= Robert Holmes (musician) =

American musician

Robert Holmes (born March 31, 1959) is an English-born guitarist, best known for his work as guitarist/vocalist/writer in the American new wave band 'Til Tuesday, the former band of Aimee Mann. He first moved to America with his family at the age of seven.

== From 'til Tuesday to Ultra Blue ==
In 1988, he formed a bluesy rock quartet called Ultra Blue with his wife Glenda who sang backups for Robert and occasionally sang lead. Ultra Blue won best new artist at the Boston Music Awards in 1989 and made many recordings. Several sessions were paid for by Epic records but a recording contract never materialized.

In 1993, Ultra Blue was put on the back burner when Holmes joined up with Street Magic, an a cappella quintet specializing in Doo Wop. A short article written by Holmes was published on the backside page of the August 1996 Musician magazine called "The Morning After 'Til Tuesday" in which Holmes detailed some of the differences between working with 'Til Tuesday and doing general business work on a local level with Street Magic.

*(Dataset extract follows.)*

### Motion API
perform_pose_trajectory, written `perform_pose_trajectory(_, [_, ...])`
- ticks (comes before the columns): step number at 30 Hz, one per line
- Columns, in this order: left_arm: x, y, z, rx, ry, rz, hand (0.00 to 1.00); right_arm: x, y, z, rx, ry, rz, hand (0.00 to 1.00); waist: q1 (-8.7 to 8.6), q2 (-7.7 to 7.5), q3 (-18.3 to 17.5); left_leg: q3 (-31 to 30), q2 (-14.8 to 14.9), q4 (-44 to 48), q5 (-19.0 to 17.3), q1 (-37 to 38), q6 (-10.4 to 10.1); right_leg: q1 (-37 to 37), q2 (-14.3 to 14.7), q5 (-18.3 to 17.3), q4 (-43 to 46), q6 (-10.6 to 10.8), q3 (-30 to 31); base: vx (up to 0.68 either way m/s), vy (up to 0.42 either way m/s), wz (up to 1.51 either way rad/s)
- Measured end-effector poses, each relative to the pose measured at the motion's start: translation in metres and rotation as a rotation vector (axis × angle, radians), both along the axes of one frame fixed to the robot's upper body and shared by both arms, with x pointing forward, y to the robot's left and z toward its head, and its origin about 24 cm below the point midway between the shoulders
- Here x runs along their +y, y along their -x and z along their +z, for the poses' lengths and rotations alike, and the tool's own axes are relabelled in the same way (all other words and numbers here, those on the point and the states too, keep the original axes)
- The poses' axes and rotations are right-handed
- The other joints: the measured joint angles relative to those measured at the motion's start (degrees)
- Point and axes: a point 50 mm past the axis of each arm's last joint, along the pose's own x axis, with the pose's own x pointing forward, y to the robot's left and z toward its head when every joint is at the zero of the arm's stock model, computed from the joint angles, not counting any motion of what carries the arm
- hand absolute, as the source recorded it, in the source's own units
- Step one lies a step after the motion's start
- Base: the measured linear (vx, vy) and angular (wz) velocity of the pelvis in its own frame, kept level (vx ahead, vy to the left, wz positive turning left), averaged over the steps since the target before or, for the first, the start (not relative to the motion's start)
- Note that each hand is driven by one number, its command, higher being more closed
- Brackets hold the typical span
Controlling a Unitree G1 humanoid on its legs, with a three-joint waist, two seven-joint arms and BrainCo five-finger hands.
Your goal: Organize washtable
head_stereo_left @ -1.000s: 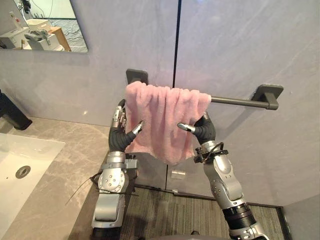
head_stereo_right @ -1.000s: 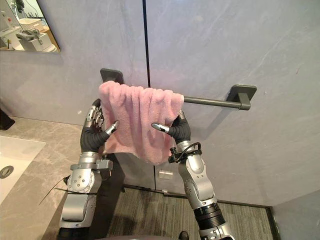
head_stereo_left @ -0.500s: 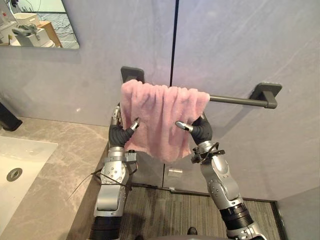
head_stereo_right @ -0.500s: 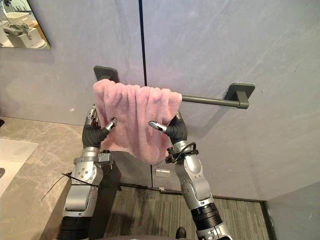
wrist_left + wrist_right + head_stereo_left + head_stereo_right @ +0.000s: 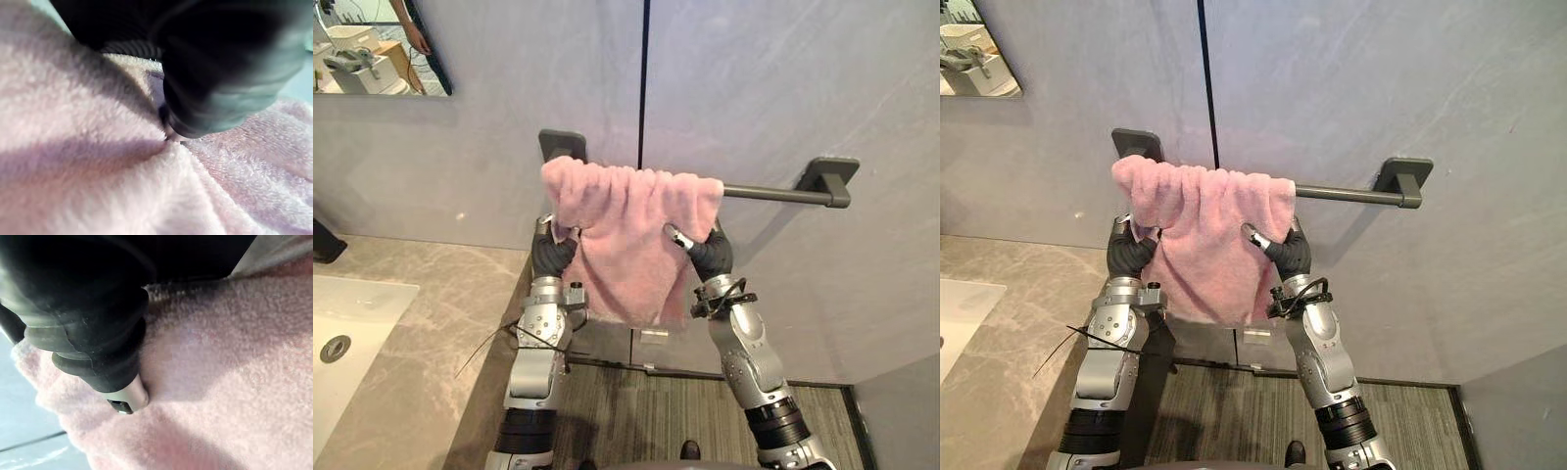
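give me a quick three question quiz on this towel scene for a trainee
1. True or false: the pink towel lies on the countertop.
2. Which part of the towel bar is bare? A the robot's left, B the robot's right, C neither.
3. What do the left hand and the right hand both touch?

Key: 1 false, it hangs over the towel bar; 2 B; 3 the pink towel.

Right hand close up, dark ribbed cover foremost; one silver, dark-tipped fingertip pressed into pink towel; fluffy pile dented round tip; grey wall past towel edge.
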Motion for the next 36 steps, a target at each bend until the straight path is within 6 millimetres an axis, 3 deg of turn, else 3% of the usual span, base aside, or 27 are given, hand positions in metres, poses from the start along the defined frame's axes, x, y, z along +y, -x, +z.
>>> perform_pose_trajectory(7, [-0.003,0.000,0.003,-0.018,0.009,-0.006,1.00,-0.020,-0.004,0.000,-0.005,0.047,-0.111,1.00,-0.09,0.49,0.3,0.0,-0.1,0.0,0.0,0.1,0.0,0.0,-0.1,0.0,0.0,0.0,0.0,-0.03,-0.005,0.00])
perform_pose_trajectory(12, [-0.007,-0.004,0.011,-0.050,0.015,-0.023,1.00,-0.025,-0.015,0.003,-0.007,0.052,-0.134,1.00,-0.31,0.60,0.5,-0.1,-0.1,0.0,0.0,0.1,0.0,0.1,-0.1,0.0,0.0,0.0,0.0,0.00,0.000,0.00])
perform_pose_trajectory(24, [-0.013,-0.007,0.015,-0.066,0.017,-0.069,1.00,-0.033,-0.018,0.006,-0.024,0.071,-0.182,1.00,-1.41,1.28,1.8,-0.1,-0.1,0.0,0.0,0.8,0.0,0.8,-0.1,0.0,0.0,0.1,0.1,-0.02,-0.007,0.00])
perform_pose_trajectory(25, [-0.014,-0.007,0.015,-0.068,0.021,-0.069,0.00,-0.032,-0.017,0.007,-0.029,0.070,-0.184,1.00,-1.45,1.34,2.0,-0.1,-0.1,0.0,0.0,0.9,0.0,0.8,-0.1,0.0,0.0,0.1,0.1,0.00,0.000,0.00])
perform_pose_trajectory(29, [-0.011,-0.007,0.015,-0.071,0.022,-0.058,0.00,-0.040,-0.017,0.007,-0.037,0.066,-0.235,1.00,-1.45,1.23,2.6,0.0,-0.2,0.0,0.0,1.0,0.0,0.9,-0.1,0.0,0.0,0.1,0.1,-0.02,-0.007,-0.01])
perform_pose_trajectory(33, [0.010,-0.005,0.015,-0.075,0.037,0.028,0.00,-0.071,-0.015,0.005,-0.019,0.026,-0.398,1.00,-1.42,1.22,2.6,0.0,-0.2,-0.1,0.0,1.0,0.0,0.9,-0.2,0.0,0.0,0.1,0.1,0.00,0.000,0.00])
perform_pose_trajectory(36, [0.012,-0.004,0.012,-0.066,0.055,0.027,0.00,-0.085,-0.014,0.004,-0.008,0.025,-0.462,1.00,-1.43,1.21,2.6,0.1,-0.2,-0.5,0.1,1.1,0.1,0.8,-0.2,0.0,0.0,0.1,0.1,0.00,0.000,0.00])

In 1996, he moved to Vermont and formed a function/cover band called "Love Bomb" for which he was the leader and lead guitarist. According to an interview he gave to the Valley Advocate, the band inherited its name from the Lynsey De Paul song "Love Bomb". The band built up a sizable following in the Southern Vermont/ Western Massachusetts area and played numerous weddings and private parties for the next 13 years.

In 2010, Holmes collaborated with Grammy Award-winning producer Bob St. John and former Beat Surender (Sony Records) front man Paul Souza to release Shakin' Not Stirred under Souza's current rock band The Velveteen Playboys, before moving to the UK.

==Back to the UK ==
Holmes is now a freelance guitar player for hire living in the UK.

During late 2011 and spring 2012, Holmes played guitar on the first Wilderspin album Something to Crow About, with songs written by Mark Wilderspin and produced/engineered by Paul Bryant.

Late 2012 sees Holmes again working with producer and bass player Paul Bryant, on the Sarana VerLin and Billy Brandt CD Going Home.

Both Wilderspin and VerLin Brandt albums recorded in Paul Bryant's Cotswold recording studio in the UK.

In 2013, Holmes played on a session with Hugh Padgham producing at British Grove studios in London. The two tracks recorded were written by Holmes and singer-songwriter Lydia Baylis, but they have not been released as of yet. There are also original and cover songs recorded by Holmes at home posted on his SoundCloud page.

In 2017, Holmes joined The Achievers, a touring original Rhythm and Blues act and winners of the sixth UK Blues Challenge in 2019. The band has released two records, Live at the SVA in 2018 and The Lost Arc in 2019.

==Personal life==
He lives in Gloucestershire with his wife, artist Sheridan Jones.